Saturday, February 13, 2010

Timeline

Michael Crichton’s Timeline read like a movie treatment.  I didn’t mind.  Crichton, after all, had no qualms about his status as a mainstream writer.  He crafted marketable thrillers, which is no mean feat.  He also managed to work the fruits of his research into them, using a vehicle like Timeline to give the reader a crash course in medievalism.

The filmed version of Timeline eschews all that medievalist nonsense, other than to use it as a pretense to move from one action bit to another.  It’s aided in this by able performers Paul Walker (who earned my goodwill through the underappreciated RUNNING SCARED), Gerard Butler, David Thewlis, and Neal McDonough; as well as a Brian Tyler score that tells us exactly what to feel and when to feel it.  But action without context has no meaning.  TIMELINE the film fails to create the context that will make the audience care who’s killing whom and why.

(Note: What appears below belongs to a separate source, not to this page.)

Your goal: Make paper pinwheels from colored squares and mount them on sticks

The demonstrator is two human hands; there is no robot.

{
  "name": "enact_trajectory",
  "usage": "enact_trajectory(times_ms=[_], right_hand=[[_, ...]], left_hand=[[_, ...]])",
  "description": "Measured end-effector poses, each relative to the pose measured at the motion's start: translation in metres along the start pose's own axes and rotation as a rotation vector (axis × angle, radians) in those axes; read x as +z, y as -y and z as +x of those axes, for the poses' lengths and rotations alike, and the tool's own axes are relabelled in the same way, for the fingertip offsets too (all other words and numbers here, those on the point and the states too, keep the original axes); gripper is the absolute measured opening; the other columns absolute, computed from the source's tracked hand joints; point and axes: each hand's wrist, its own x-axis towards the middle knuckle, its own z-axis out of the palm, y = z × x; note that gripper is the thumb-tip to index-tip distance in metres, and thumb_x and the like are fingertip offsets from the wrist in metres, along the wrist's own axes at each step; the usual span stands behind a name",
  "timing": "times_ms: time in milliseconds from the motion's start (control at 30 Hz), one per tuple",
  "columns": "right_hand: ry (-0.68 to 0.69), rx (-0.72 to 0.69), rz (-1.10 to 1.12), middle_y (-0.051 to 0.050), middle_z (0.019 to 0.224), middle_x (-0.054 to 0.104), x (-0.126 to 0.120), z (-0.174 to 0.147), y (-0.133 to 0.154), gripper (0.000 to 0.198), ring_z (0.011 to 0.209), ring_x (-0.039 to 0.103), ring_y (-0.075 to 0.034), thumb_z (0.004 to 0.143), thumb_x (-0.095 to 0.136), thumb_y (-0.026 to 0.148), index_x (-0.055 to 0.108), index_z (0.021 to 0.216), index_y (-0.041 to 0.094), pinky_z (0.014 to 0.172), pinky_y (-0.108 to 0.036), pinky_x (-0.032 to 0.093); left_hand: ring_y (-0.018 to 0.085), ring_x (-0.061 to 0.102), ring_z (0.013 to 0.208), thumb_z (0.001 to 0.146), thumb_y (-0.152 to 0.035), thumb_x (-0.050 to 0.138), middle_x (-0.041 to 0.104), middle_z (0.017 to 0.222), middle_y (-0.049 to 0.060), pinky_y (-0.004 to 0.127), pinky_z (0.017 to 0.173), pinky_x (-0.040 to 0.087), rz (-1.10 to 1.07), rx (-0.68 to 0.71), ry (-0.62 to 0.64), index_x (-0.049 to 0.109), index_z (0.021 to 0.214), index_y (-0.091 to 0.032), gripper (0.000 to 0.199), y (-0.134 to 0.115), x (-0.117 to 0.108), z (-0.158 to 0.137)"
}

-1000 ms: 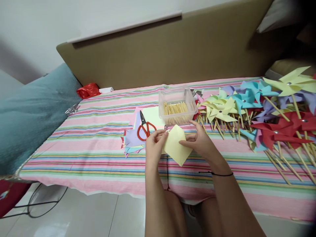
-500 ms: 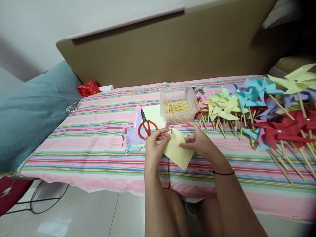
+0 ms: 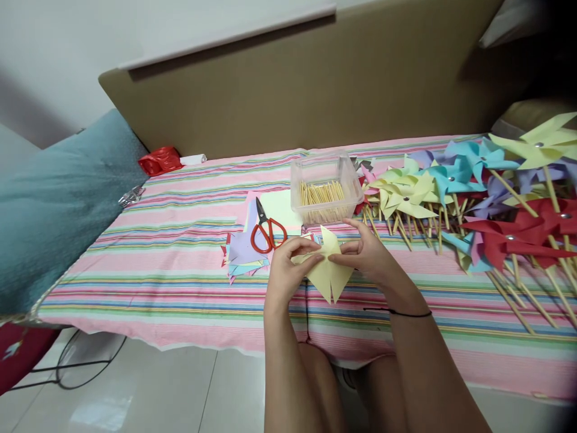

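Observation:
Between my hands is a yellow square of paper (image 3: 331, 276) with slits cut in from its corners, one slit gaping at the near corner. My left hand (image 3: 291, 264) pinches its left side near the middle. My right hand (image 3: 364, 255) grips the right side, thumb and fingers pressed on the paper. Red-handled scissors (image 3: 269, 228) lie just beyond my left hand, on a pile of coloured paper sheets (image 3: 243, 248). Past the yellow paper stands a clear plastic box (image 3: 327, 210) holding several short wooden sticks (image 3: 321, 192).
Many-coloured finished pinwheels (image 3: 451, 178) on sticks crowd the right side. A striped cloth (image 3: 180, 264) covers the surface, whose front edge is near my knees. At the back left lie a red plastic bag (image 3: 160, 160) and a white roll (image 3: 193, 159), beside a teal cushion (image 3: 67, 198).
The yellow paper's far part now stands up as a point, and its near slit has spread open. Both hands have closed in toward the middle of the paper.

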Motion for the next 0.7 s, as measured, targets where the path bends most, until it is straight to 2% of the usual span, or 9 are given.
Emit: enact_trajectory(times_ms=[200,300,400,567,700], right_hand=[[0.007,-0.008,0.004,0.001,0.066,0.071,-0.0008,-0.0012,0.0025,0.095,0.061,0.067,-0.020,0.062,0.075,0.022,0.023,0.142,0.019,0.051,-0.028,0.049],[0.027,-0.002,-0.002,0.001,0.067,0.071,-0.0013,-0.0016,0.0032,0.097,0.062,0.068,-0.021,0.061,0.076,0.022,0.022,0.142,0.021,0.051,-0.028,0.050],[0.034,0.005,0.001,0.001,0.068,0.071,-0.0010,-0.0022,0.0043,0.098,0.063,0.068,-0.022,0.061,0.077,0.023,0.022,0.143,0.020,0.052,-0.029,0.050],[0.021,0.001,0.004,0.002,0.066,0.071,-0.0001,-0.0033,0.0055,0.097,0.063,0.068,-0.022,0.059,0.078,0.022,0.027,0.141,0.022,0.053,-0.030,0.052],[0.008,0.001,-0.004,0.000,0.067,0.072,-0.0005,-0.0036,0.0051,0.095,0.065,0.069,-0.024,0.058,0.078,0.021,0.029,0.140,0.022,0.053,-0.031,0.052]], left_hand=[[0.019,0.058,0.090,0.075,-0.027,0.068,0.061,0.088,0.007,0.031,0.081,0.045,0.020,0.012,0.013,0.071,0.070,-0.019,0.010,-0.0001,0.0023,0.0008],[0.017,0.058,0.083,0.072,-0.024,0.070,0.061,0.084,0.005,0.028,0.073,0.044,-0.002,-0.052,-0.033,0.068,0.072,-0.019,0.006,-0.0036,0.0056,0.0009],[0.014,0.056,0.073,0.067,-0.023,0.073,0.062,0.080,0.003,0.025,0.065,0.042,-0.033,-0.130,-0.073,0.066,0.076,-0.019,0.013,-0.0055,0.0071,0.0007],[0.015,0.060,0.073,0.067,-0.029,0.074,0.066,0.080,0.004,0.024,0.063,0.044,-0.083,-0.191,-0.052,0.065,0.081,-0.018,0.019,-0.0013,0.0063,0.0004],[0.014,0.060,0.063,0.066,-0.031,0.075,0.067,0.070,0.002,0.023,0.056,0.043,-0.150,-0.294,-0.032,0.061,0.086,-0.019,0.027,-0.0001,0.0068,-0.0005]])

See, here’s the deal: a team of medievalist archeologists travels back in time to France in the 1350s.  An English force menaces the village and keep of Castlegard, and the film’s intrepid heroes join forces with the Frenchmen to save the day for, uh, French stuff.  But so what?  What’s so bad about the English, anyway?  I mean, I like Newcastle Brown Ale.  Add that the English lord prosecuting this particular attack is genre favorite Michael Sheen, while the French leaders are no-names, and I’m thinking, ‘Blimey, let’s save these Frogs from eating snails and turn ‘em on to the glories of shepherd’s pie.’

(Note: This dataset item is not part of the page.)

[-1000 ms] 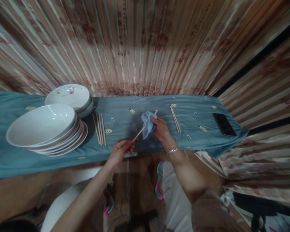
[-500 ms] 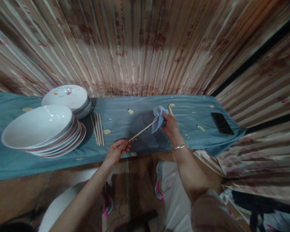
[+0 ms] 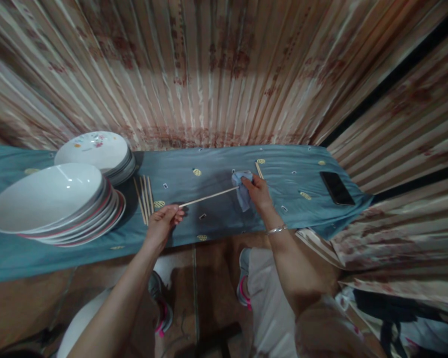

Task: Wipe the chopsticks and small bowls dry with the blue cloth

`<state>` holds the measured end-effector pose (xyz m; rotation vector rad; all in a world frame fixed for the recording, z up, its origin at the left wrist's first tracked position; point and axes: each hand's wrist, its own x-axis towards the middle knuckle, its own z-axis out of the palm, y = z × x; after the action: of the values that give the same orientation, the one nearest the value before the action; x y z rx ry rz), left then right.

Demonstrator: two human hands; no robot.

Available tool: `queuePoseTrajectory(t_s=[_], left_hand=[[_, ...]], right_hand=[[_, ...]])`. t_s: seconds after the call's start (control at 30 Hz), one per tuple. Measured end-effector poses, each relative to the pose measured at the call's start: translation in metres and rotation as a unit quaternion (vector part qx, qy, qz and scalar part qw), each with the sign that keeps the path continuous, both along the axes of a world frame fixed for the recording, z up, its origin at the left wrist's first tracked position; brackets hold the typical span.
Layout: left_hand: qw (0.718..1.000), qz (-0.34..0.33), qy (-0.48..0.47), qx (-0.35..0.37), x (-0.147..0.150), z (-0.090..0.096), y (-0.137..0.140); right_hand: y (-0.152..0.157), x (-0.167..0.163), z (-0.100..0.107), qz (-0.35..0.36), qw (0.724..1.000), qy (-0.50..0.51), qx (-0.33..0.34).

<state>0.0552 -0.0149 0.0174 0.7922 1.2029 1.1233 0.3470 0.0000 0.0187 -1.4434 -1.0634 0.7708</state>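
Observation:
A light wooden chopstick (image 3: pixel 209 196) spans the gap between my two hands, above the blue tablecloth. My left hand (image 3: pixel 165 219) pinches its left end. My right hand (image 3: pixel 257 191) is closed on a light blue cloth (image 3: pixel 242 195), and the chopstick's right end meets that cloth. Several more chopsticks (image 3: pixel 145 199) lie side by side just beyond my left hand. Behind my right hand, other chopsticks (image 3: pixel 259 170) lie partly hidden by it.
Stacked white bowls (image 3: pixel 48 196) stand at the left, with a second stack of flower-patterned dishes (image 3: pixel 97 149) behind. A black phone (image 3: pixel 337 188) lies at the right on the blue tablecloth (image 3: pixel 216 223). A pleated curtain (image 3: pixel 194 74) hangs along the far edge.
My left hand has moved left with the chopstick's end, away from the cloth, and more of the chopstick shows. The chopstick lies flatter. My right hand still grips the cloth.

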Motion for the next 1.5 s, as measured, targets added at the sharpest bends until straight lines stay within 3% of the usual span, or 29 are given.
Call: queuePoseTrajectory(t_s=[0.13,0.23,0.43,0.57,0.7,0.8,1.03,1.23,1.33,1.5], left_hand=[[0.998,-0.001,0.051,0.041,-0.005,0.003,0.005],[0.996,-0.003,0.072,0.058,-0.008,0.005,0.007],[0.995,-0.005,0.077,0.062,-0.008,0.01,0.008],[0.995,-0.018,0.073,0.062,-0.006,0.009,0.007],[0.995,-0.031,0.066,0.064,-0.005,0.007,0.006],[0.996,-0.036,0.059,0.058,-0.003,0.006,0.006],[0.999,-0.022,0.015,0.029,0.0,0.007,0.007],[0.999,-0.029,-0.039,0.005,0.002,0.011,0.006],[0.998,-0.027,-0.062,-0.019,0.005,0.013,0.005],[0.997,-0.044,-0.064,-0.018,0.012,0.009,0.005]], right_hand=[[-0.003,0.02,0.002,-0.053,0.997,-0.051,0.037],[-0.01,0.026,0.006,-0.021,0.994,-0.093,0.056],[-0.023,0.022,0.015,0.087,0.978,-0.185,-0.038],[-0.025,0.019,0.015,0.095,0.966,-0.234,-0.049],[-0.027,0.015,0.015,0.112,0.972,-0.206,-0.008],[-0.029,0.012,0.017,0.127,0.974,-0.188,-0.016],[-0.036,0.017,0.018,0.161,0.968,-0.184,-0.065],[-0.043,0.023,0.02,0.262,0.942,-0.132,-0.161],[-0.047,0.027,0.024,0.235,0.954,-0.064,-0.175],[-0.05,0.054,0.025,0.053,0.991,0.014,-0.122]])
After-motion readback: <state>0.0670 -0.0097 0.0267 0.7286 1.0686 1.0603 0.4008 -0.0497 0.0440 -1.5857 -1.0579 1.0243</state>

Which, of course, leads us to the problem with taking sides in any feudal-era battle.  As a member of the peasant class, what do I care which nobleman is oppressing me?  Whether it’s a Valois or a Plantagenet stealing the fruits of my labor, I get ripped off either way.

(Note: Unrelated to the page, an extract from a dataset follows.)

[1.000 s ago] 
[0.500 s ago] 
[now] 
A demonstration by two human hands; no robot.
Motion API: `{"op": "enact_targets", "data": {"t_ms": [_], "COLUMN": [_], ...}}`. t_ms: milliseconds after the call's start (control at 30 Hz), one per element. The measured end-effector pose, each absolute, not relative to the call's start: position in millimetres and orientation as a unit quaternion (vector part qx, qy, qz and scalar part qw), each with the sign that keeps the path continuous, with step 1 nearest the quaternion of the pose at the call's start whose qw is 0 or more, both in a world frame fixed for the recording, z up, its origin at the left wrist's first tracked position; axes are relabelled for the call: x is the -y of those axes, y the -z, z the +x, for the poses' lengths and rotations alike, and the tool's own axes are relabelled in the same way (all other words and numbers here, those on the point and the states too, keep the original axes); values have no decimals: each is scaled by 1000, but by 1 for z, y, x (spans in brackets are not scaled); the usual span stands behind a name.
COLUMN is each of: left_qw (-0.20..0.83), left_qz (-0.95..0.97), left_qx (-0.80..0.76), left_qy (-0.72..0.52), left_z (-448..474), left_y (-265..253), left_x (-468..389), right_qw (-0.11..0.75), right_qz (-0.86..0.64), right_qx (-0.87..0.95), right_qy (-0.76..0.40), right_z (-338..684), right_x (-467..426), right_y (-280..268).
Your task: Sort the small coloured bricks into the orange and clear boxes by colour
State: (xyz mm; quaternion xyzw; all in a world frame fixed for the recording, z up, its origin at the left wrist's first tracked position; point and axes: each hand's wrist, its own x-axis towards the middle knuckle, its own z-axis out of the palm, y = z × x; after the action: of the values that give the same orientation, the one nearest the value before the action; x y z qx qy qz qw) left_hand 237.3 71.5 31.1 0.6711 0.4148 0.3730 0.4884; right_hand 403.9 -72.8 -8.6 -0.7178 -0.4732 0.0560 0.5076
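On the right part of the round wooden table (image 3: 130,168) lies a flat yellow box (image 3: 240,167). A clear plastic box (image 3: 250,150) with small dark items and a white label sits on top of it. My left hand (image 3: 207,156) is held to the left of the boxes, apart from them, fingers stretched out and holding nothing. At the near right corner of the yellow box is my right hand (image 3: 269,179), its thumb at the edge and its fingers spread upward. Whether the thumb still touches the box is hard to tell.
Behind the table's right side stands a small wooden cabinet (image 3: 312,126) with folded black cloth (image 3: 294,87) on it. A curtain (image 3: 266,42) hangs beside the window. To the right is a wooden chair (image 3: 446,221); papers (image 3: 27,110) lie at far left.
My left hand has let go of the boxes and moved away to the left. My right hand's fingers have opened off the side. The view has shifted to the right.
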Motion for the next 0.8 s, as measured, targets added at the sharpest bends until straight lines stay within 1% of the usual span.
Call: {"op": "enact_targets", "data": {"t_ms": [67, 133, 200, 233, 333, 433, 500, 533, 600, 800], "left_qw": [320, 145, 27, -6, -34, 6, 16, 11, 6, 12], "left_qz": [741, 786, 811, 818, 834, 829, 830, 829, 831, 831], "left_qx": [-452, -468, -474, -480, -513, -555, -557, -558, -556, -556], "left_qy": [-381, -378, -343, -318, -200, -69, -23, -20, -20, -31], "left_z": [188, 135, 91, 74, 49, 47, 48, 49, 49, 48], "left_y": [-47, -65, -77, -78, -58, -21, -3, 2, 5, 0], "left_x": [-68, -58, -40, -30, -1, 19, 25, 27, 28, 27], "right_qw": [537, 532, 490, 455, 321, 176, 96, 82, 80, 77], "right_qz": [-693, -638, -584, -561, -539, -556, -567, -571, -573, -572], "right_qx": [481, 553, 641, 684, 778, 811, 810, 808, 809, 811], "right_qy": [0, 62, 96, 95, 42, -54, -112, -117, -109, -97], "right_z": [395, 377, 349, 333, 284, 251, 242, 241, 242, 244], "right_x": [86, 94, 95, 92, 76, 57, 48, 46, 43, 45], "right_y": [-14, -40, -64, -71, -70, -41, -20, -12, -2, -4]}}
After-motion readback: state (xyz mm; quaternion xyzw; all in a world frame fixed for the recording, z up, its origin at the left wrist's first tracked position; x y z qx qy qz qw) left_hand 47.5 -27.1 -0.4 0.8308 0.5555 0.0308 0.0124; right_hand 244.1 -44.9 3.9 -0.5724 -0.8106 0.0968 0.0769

Whoah, settle down, Trotsky.  This isn’t about to become an explication of dialectic materialism’s application to the medieval era.  I’m just sayin’.

Back to the movie.  TIMELINE gives me perfectly acceptable heroes, but it gives me no reason to root for them, to believe in their cause.  Neither does it teach me anything about the medieval era in general or the Hundred Years’ War in particular.  In other words, it fails to achieve any reason for existing.  Give this one a pass.